Activity:
Give back exactly the lines from the start of the listing to the line containing "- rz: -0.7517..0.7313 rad", inclusive, and nothing beyond them.

The records:
==========

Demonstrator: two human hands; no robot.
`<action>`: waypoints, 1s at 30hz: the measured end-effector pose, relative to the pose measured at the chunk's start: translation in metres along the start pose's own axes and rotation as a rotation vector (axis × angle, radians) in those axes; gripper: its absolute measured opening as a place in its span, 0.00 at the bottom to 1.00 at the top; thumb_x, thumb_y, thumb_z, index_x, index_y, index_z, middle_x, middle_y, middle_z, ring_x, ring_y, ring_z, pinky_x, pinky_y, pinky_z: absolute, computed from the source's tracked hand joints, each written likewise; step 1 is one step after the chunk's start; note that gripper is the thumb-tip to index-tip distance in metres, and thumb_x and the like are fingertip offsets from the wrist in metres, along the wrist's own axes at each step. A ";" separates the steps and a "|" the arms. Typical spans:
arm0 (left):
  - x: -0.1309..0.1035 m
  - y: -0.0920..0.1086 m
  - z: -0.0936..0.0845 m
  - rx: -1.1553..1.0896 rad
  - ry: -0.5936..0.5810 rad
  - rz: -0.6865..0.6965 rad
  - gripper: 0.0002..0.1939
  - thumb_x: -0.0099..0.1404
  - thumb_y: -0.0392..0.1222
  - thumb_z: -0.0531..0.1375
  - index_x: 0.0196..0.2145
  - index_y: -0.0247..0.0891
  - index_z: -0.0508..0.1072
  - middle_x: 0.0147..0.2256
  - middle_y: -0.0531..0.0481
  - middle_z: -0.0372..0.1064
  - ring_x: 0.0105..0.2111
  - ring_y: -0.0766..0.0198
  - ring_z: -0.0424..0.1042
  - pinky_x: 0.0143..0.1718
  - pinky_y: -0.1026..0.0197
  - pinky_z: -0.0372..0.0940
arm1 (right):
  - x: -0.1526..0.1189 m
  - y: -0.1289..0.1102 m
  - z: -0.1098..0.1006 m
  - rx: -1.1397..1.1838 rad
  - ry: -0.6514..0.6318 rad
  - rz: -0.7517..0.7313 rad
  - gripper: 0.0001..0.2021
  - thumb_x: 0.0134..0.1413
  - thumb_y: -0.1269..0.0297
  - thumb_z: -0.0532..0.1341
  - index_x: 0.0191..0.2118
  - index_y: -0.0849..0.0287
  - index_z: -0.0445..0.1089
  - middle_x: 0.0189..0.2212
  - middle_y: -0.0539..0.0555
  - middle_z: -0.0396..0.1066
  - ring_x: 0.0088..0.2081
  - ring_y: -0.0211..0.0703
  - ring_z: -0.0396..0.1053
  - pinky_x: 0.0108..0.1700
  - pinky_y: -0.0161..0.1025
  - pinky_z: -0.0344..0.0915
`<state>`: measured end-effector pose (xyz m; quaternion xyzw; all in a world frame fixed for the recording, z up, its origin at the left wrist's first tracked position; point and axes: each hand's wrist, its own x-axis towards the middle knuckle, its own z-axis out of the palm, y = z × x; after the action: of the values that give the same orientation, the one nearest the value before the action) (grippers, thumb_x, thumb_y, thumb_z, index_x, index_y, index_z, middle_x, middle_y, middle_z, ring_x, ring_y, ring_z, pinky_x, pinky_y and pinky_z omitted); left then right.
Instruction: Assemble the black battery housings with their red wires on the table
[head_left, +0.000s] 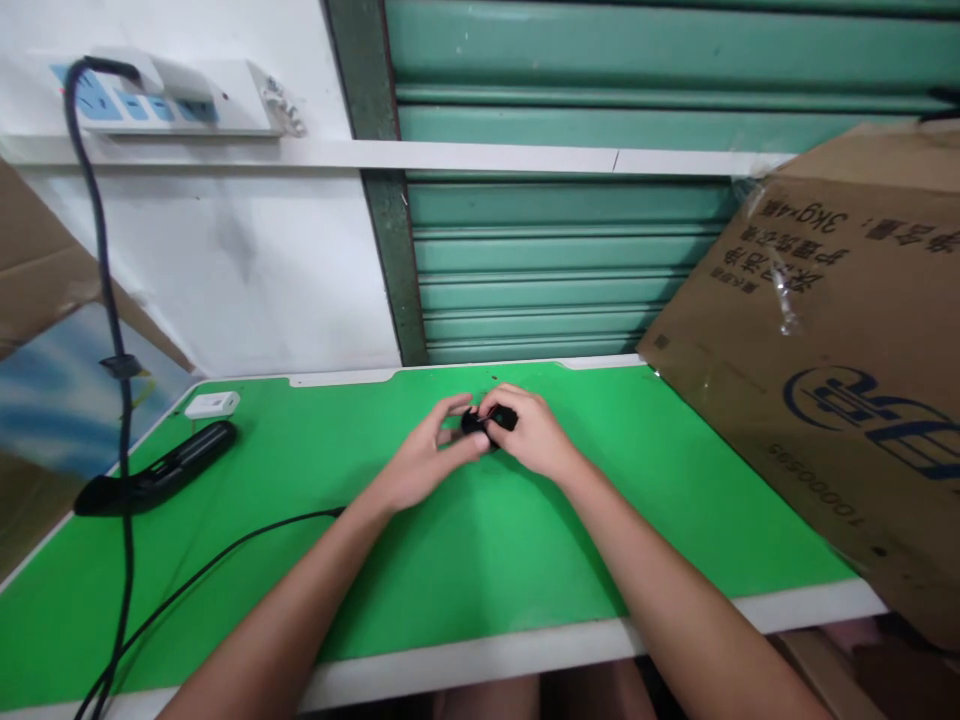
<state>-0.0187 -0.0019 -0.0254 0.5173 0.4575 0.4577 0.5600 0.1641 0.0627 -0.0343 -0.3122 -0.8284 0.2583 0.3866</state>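
Note:
Both hands meet over the far middle of the green tabletop [450,590], around a small black part [504,416] whose kind I cannot make out. My left hand [424,455] curls round its left end, with the thumb and fingertips against it. From the other side, my right hand [532,430] pinches at the part with thumb and forefinger. Thin dark or reddish lines, perhaps wires, show between the fingertips. Fingers cover much of the part, and it is too small and blurred to tell more.
A black curved handheld device [161,475] lies at the left, near a white adapter [212,404]. A black cable [101,240] hangs from the power strip [180,100]. Cardboard boxes stand at the right [817,350] and left. A green shutter [547,240] rises behind.

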 end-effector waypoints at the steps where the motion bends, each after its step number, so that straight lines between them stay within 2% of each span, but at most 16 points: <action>1: 0.000 0.003 0.000 -0.124 -0.001 -0.069 0.32 0.62 0.53 0.66 0.60 0.40 0.66 0.63 0.38 0.64 0.51 0.49 0.74 0.46 0.48 0.75 | 0.000 -0.004 -0.002 0.007 -0.005 -0.042 0.12 0.48 0.81 0.59 0.35 0.57 0.73 0.36 0.51 0.75 0.40 0.43 0.72 0.46 0.40 0.66; 3: 0.000 0.007 -0.002 -0.301 -0.076 -0.217 0.26 0.65 0.53 0.60 0.57 0.38 0.69 0.59 0.37 0.68 0.50 0.48 0.75 0.41 0.47 0.76 | -0.003 -0.013 -0.003 -0.041 -0.036 -0.116 0.11 0.51 0.80 0.60 0.36 0.56 0.74 0.38 0.52 0.77 0.42 0.44 0.73 0.51 0.44 0.64; 5: 0.001 0.008 -0.004 -0.393 -0.198 -0.338 0.23 0.66 0.49 0.57 0.53 0.34 0.72 0.53 0.36 0.74 0.47 0.48 0.76 0.38 0.47 0.77 | -0.006 -0.023 -0.002 -0.155 -0.084 -0.165 0.12 0.53 0.79 0.61 0.37 0.55 0.74 0.39 0.51 0.78 0.45 0.46 0.73 0.59 0.52 0.58; 6: 0.002 0.007 -0.005 -0.418 -0.232 -0.367 0.21 0.65 0.46 0.56 0.52 0.33 0.73 0.51 0.37 0.75 0.45 0.48 0.76 0.37 0.48 0.77 | -0.008 -0.028 -0.002 -0.210 -0.101 -0.180 0.12 0.54 0.79 0.61 0.38 0.54 0.75 0.40 0.51 0.79 0.48 0.47 0.73 0.62 0.55 0.54; 8: 0.003 0.006 -0.006 -0.463 -0.217 -0.368 0.20 0.64 0.42 0.55 0.51 0.33 0.73 0.48 0.38 0.77 0.42 0.51 0.77 0.37 0.49 0.77 | -0.011 -0.036 -0.004 -0.268 -0.093 -0.188 0.12 0.55 0.75 0.63 0.42 0.52 0.76 0.49 0.53 0.77 0.56 0.51 0.69 0.65 0.59 0.48; 10: 0.003 0.007 -0.006 -0.499 -0.168 -0.334 0.20 0.64 0.40 0.55 0.53 0.35 0.72 0.47 0.40 0.78 0.39 0.54 0.78 0.37 0.50 0.77 | -0.011 -0.041 -0.010 -0.277 0.009 -0.171 0.15 0.55 0.69 0.66 0.49 0.51 0.75 0.61 0.57 0.69 0.64 0.56 0.62 0.66 0.60 0.49; 12: 0.003 0.009 -0.004 -0.510 -0.127 -0.302 0.20 0.64 0.39 0.56 0.54 0.37 0.70 0.47 0.41 0.78 0.38 0.55 0.80 0.37 0.52 0.77 | -0.009 -0.041 -0.016 -0.257 0.178 -0.131 0.18 0.56 0.63 0.66 0.53 0.53 0.72 0.64 0.61 0.63 0.65 0.58 0.60 0.65 0.59 0.53; 13: 0.002 0.011 -0.003 -0.502 -0.108 -0.284 0.20 0.64 0.38 0.57 0.55 0.38 0.69 0.47 0.42 0.78 0.38 0.55 0.80 0.37 0.53 0.77 | -0.008 -0.038 -0.019 -0.239 0.263 -0.103 0.17 0.57 0.62 0.65 0.53 0.54 0.72 0.61 0.61 0.66 0.63 0.58 0.63 0.63 0.58 0.57; 15: 0.001 0.013 0.002 -0.469 -0.068 -0.254 0.20 0.65 0.38 0.58 0.55 0.39 0.68 0.46 0.42 0.78 0.38 0.55 0.81 0.36 0.56 0.76 | -0.004 -0.031 -0.022 -0.188 0.379 -0.030 0.12 0.59 0.61 0.63 0.48 0.55 0.73 0.49 0.59 0.72 0.51 0.52 0.70 0.55 0.53 0.65; 17: 0.000 0.014 0.006 -0.418 -0.033 -0.230 0.19 0.66 0.37 0.59 0.54 0.38 0.67 0.44 0.42 0.78 0.38 0.56 0.81 0.34 0.58 0.76 | -0.001 -0.024 -0.021 -0.113 0.384 0.063 0.11 0.59 0.60 0.63 0.46 0.56 0.74 0.41 0.55 0.71 0.35 0.44 0.70 0.42 0.45 0.69; 19: -0.002 0.014 0.009 -0.374 -0.009 -0.218 0.17 0.65 0.37 0.59 0.52 0.38 0.67 0.42 0.43 0.78 0.38 0.58 0.80 0.34 0.60 0.75 | 0.000 -0.020 -0.018 -0.027 0.306 0.134 0.14 0.58 0.59 0.63 0.48 0.56 0.75 0.39 0.54 0.68 0.26 0.37 0.64 0.31 0.40 0.67; 22: -0.003 0.012 0.011 -0.344 0.007 -0.211 0.14 0.64 0.37 0.60 0.48 0.39 0.68 0.41 0.45 0.78 0.39 0.58 0.80 0.35 0.59 0.75 | 0.000 -0.020 -0.012 0.068 0.212 0.165 0.12 0.58 0.59 0.63 0.46 0.55 0.76 0.36 0.52 0.68 0.23 0.33 0.61 0.26 0.36 0.63; 26: -0.002 0.009 0.012 -0.314 0.017 -0.210 0.12 0.64 0.39 0.61 0.45 0.39 0.67 0.42 0.46 0.77 0.39 0.57 0.80 0.36 0.57 0.75 | 0.001 -0.023 -0.003 0.213 0.229 0.248 0.10 0.55 0.57 0.64 0.39 0.58 0.74 0.32 0.50 0.71 0.23 0.34 0.65 0.25 0.34 0.61; 30: 0.001 0.004 0.016 -0.267 0.050 -0.181 0.16 0.66 0.48 0.63 0.46 0.41 0.65 0.41 0.48 0.76 0.36 0.59 0.79 0.38 0.58 0.72 | 0.001 -0.024 0.006 0.380 0.239 0.317 0.11 0.52 0.55 0.66 0.36 0.57 0.71 0.26 0.49 0.72 0.25 0.37 0.69 0.27 0.35 0.66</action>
<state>-0.0033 -0.0036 -0.0203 0.3833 0.4511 0.4747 0.6513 0.1508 0.0466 -0.0213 -0.3880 -0.6544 0.4278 0.4880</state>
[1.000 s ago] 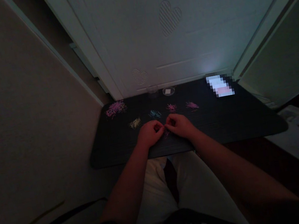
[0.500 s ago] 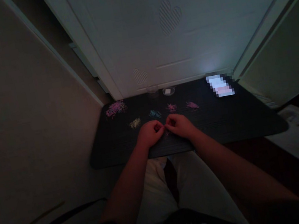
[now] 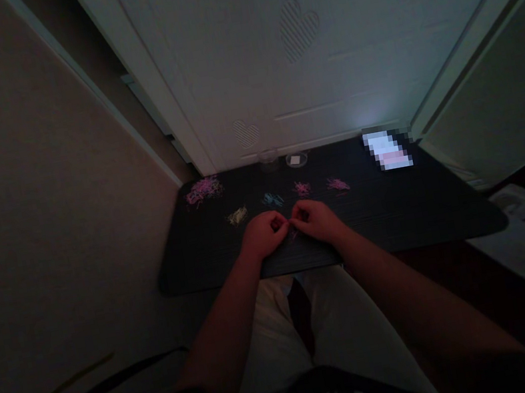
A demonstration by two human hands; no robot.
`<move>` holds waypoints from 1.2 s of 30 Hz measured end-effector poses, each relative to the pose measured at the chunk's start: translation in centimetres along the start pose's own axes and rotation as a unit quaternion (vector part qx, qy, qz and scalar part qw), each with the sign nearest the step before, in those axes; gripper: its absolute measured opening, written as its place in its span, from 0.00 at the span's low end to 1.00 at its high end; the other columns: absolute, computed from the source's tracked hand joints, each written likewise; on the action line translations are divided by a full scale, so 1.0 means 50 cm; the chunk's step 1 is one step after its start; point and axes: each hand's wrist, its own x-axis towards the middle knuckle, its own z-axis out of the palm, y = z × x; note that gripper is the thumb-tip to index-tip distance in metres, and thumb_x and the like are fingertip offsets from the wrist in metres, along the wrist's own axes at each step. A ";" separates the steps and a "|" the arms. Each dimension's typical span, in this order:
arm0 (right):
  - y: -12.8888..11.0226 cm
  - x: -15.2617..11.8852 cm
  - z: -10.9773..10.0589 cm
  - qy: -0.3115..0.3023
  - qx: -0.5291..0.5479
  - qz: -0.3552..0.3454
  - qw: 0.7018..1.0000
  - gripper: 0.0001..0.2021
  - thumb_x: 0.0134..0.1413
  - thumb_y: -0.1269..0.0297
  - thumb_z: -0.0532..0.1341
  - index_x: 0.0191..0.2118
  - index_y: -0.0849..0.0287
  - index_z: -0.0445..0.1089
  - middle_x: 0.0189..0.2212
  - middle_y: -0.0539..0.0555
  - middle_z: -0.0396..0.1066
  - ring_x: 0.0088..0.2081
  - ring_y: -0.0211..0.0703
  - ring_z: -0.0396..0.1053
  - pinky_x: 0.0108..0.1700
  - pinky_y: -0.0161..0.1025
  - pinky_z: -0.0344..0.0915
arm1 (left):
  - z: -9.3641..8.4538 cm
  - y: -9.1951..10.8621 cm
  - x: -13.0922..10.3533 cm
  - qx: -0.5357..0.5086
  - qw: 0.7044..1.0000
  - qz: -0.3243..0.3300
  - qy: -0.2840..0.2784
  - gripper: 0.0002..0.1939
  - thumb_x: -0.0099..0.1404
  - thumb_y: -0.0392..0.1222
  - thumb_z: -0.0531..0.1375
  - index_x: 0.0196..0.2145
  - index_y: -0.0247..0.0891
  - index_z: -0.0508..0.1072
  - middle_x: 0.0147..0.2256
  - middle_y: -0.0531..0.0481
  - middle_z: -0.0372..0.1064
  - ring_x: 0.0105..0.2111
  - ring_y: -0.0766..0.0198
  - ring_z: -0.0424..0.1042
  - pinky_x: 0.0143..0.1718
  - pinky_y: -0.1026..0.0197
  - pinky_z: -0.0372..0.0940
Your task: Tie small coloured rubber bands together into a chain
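Observation:
My left hand (image 3: 263, 234) and my right hand (image 3: 317, 220) meet fingertip to fingertip low over the dark tabletop (image 3: 206, 254). Both are closed in a pinch; whatever lies between the fingertips is too small and dim to name. Just under the fingertips a few thin pinkish pieces (image 3: 294, 235) show on the table. Beyond the hands, small heaps of thin, short strands form a loose row: a yellowish heap (image 3: 237, 215), a blue heap (image 3: 272, 199), a pink heap (image 3: 301, 187) and a purple-pink heap (image 3: 338, 184).
A larger mixed heap of pink and purple strands (image 3: 204, 191) lies at the back left. A clear container (image 3: 269, 159) and a round clear lid (image 3: 296, 161) with a white label stand by the white door (image 3: 238, 58). At the back right a lit phone-like screen (image 3: 388, 150) glows.

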 end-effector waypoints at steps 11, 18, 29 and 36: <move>0.007 0.001 0.003 0.000 -0.003 -0.004 1.000 0.02 0.45 0.68 0.60 0.26 0.59 0.66 0.21 0.47 0.64 0.24 0.34 0.60 0.26 0.32 0.54 | 0.001 -0.001 0.000 0.007 1.000 0.004 0.002 0.08 0.58 0.43 0.57 0.30 0.37 0.73 0.29 0.52 0.70 0.29 0.67 0.67 0.29 0.64 0.59; 0.002 0.001 0.001 -0.003 -0.006 0.000 1.000 0.02 0.45 0.68 0.60 0.26 0.59 0.66 0.21 0.47 0.64 0.24 0.34 0.61 0.26 0.32 0.54 | 0.002 -0.004 0.001 -0.005 1.000 0.006 0.001 0.07 0.58 0.42 0.57 0.30 0.37 0.72 0.28 0.53 0.70 0.28 0.67 0.67 0.29 0.64 0.59; -0.003 0.000 -0.001 -0.003 -0.012 -0.001 1.000 0.01 0.44 0.68 0.59 0.26 0.59 0.66 0.22 0.47 0.65 0.24 0.34 0.61 0.27 0.32 0.55 | 0.001 0.000 -0.001 -0.004 1.000 -0.002 0.002 0.08 0.58 0.43 0.56 0.30 0.37 0.73 0.28 0.52 0.70 0.28 0.67 0.67 0.29 0.64 0.60; -0.002 -0.001 -0.001 -0.004 -0.007 -0.001 1.000 0.02 0.45 0.68 0.59 0.26 0.59 0.66 0.22 0.47 0.64 0.25 0.35 0.60 0.27 0.32 0.55 | -0.003 0.004 0.000 -0.001 1.000 -0.004 -0.005 0.08 0.59 0.43 0.56 0.30 0.37 0.73 0.29 0.51 0.71 0.29 0.66 0.67 0.30 0.64 0.60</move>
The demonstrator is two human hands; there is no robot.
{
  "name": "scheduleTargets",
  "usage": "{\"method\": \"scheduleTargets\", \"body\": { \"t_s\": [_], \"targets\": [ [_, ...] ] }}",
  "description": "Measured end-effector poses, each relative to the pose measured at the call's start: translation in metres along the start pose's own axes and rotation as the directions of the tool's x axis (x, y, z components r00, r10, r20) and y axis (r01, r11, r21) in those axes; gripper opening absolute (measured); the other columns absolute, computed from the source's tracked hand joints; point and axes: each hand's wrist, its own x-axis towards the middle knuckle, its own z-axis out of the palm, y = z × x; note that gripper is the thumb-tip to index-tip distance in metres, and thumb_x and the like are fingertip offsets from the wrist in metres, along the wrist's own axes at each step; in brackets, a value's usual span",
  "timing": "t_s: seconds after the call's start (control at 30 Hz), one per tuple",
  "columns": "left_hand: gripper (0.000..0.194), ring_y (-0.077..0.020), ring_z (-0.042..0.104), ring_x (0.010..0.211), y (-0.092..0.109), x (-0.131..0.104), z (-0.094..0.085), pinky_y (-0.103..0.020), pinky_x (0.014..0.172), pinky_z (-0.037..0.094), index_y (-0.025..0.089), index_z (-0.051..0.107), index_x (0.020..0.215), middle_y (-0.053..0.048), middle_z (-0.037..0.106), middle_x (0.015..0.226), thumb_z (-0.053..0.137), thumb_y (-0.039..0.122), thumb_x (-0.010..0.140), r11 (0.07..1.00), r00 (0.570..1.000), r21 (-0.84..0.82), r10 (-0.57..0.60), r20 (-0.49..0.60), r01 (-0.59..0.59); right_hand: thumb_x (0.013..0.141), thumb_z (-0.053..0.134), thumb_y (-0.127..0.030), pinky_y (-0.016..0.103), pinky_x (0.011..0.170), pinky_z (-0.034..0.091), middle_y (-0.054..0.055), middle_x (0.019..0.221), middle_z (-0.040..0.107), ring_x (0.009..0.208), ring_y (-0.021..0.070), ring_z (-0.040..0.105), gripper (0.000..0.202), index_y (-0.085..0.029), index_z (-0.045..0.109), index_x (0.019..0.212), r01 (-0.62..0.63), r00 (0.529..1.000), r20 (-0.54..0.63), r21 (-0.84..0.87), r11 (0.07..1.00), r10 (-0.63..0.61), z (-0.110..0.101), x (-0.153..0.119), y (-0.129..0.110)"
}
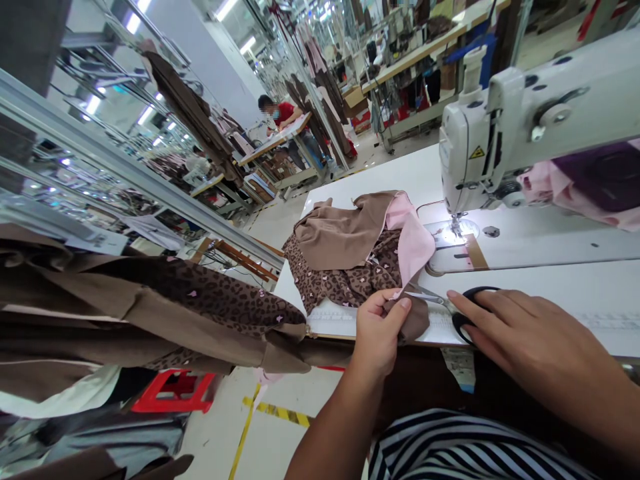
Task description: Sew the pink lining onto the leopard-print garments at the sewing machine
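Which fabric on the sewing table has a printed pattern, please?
The leopard-print fabric, partly beneath the brown fabric; that and the pink fabric look plain.

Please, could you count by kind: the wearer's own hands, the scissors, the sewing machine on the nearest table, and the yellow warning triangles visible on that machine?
Hands: 2 (left hand, right hand)
Pair of scissors: 1
Sewing machine: 1
Yellow warning triangle: 1
Total: 5
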Motion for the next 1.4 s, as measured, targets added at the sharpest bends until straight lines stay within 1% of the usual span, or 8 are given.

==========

Response for this exercise:
Demonstrator: two human hands; no robot.
`<action>`: waypoints, 1s at 30hz: the measured end-effector pose, relative to the pose measured at the chunk's start: translation in metres along the start pose's own axes and rotation as a rotation vector (axis × angle, radians) in those axes; gripper: its absolute measured opening as a place in its span, 0.00 at the bottom to 1.00 at the top; thumb_x, thumb_y, thumb_z, index_x, index_y, index_z, middle_x, middle_y, middle_z, ring_x, ring_y, ring_z, pinky_x, pinky_y, pinky_z: absolute, computed from the source's tracked hand joints, each written likewise; step 1 is one step after the chunk's start; note that gripper is the thumb-tip to index-tip distance in metres, and thumb_x and the like are fingertip offsets from the wrist in metres, along the wrist's own axes at each step. A ";" separates the steps and a "|" the arms. Typical spans:
arm0 (left):
  - x: -0.1309..0.1035 m
  - y: -0.0920..0.1086 m
  - z: -0.0936..0.0845 m
  - rx: -1.1553..1.0896 rad
  - ry: -0.5936..0.5810 rad
  - rz: -0.6865..0.6965 rad
  - gripper: 0.0002..0.1939
  - thumb_x: -0.0099..0.1404
  - thumb_y: -0.0392..0.1222
  - thumb_z: -0.0531..0.1375
  - index_x: 0.0196..0.2145
  - index_y: -0.0247..0.0891
  - index_z: -0.0508..0.1072
  - middle_x: 0.0147..0.2256
  - middle_y: -0.0531..0.0481
  - middle_z: -0.0372..0.1064
  - ring_x: 0.0105..0.2111
  - ring_y: -0.0766..0.0198
  - ring_z: -0.0424..0.1042
  - pinky_x: 0.0143..0.1718
  - pinky_y: -0.1026..0.0197
  - pinky_z: -0.0372..0.0940
arm1 (right):
  - x: -0.1526..0.1189 m
  - y: -0.1289..0.1102 m
  - z: -0.1098..0.1006 m
  - rx: -1.1397..1.1838 rad
  - ry: -0.6514..0.6318 rad
  - rz: -0.7517..0.7313 rad

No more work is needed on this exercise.